Sesantai mugkin aku melangkahkan kakiku memasuki gedung. Terus berjalan ke arah lift, aku memencet tombol naik, dan ketika pintu lift terbuka wajah itu berdiri di sana bersandar di dinding lift dan tanpa sengaja mata kami bertemu.
Jantungku serasa berhenti berdetak, Dennis di hadapanku juga nampak terkejut melihatku berdiri. Pintu lift nyaris tertutup, terburu-buru ku tekan tombolnya. Dennis menepi ke dinding lift sebelah kanan aku masuk dan berbalik dan berdiri tepat di belakang pintu. Aku membelakanginya.

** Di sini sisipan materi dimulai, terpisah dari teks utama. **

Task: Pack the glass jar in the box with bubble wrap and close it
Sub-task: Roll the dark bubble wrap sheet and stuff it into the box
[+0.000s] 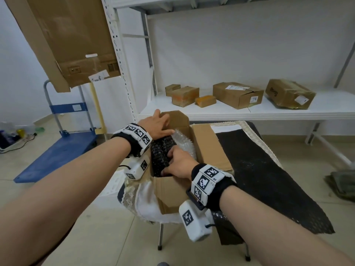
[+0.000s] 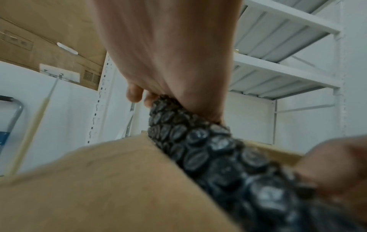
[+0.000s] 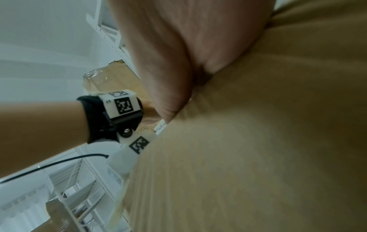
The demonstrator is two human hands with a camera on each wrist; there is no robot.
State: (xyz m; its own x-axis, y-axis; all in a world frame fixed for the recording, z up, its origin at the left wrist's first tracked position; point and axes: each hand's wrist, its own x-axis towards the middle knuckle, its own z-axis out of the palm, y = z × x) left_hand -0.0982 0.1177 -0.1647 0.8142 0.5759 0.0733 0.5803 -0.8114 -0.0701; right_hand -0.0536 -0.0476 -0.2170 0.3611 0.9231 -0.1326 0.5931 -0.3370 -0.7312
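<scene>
Left hand (image 1: 156, 125) and right hand (image 1: 179, 164) each grip an end of the black bubble-wrapped bundle (image 1: 160, 152) inside the open cardboard box (image 1: 203, 150), beside clear bubble wrap (image 1: 184, 143). The wrapping hides the jar. Parcels (image 1: 237, 95) sit on the shelf (image 1: 269, 112) behind.

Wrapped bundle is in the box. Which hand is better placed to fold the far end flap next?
Left, probably. The left hand holds the black bubble-wrapped bundle at its far end, right beside the raised far flap; the right hand grips the near end, farther from it.
</scene>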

Aku mengutuk diriku sendiri karena tidak ada satu skenario pun yang sudah kupikirkan yang berhasil kulakukan. Payah.... Umpatku dalam hati.
Dennis juga diam saja, dia tidak berusaha mengatakan apapun. Apa dia tidak penasaran sama sekali dengan keadaanku?
Pintu lift terbuka di lantai 5, Dennis melangkah keluar tanpa melirikku sedikitpun. Dan ketika pintu lift tertutup, aku memejamkan mataku kuat-kuat. Jangan menangis...jangan menangis...aku menguatkan diriku sendiri. Pintu lift terbuka di lantai 7 dan...
"Surpriseeeee!!" Maya dengan suara cemprengnya menyambutku dengan balon di tangannya. Aku celingak celinguk melihat adapakah ada orang lain bersamanya? Ternyata hanya ada dirinya sendiri.
"Apa yang kau lakukan?" Tanyaku sambil menerima balon pink bentuk hati yang dia berikan, lalu merangkulnya dan mengajaknya berjalan cepat ke ruangan kami.
"Aku senang kamu kembali....kolom mu itu merepotkan sekali..." Katanya sambil berusaha menyamakan langkah kami.
"Apa kamu sudah benar-benar baik?" Tanyanya sambil mendudukkan dirinya di atas bangku ketika kami sudah sampai di ruangan.
"Iya," Kataku sambil duduk dan menaruh balon tadi di atas mejaku. Lucu juga.
"Yakin?" Tanyanya lagi dan aku mengangguk.
"Mengapa kau tidak pernah menjengukku?" Aku bertanya sambil memasang wajah menyalahkan. Maya menundukkan kepalanya, merasa bersalah.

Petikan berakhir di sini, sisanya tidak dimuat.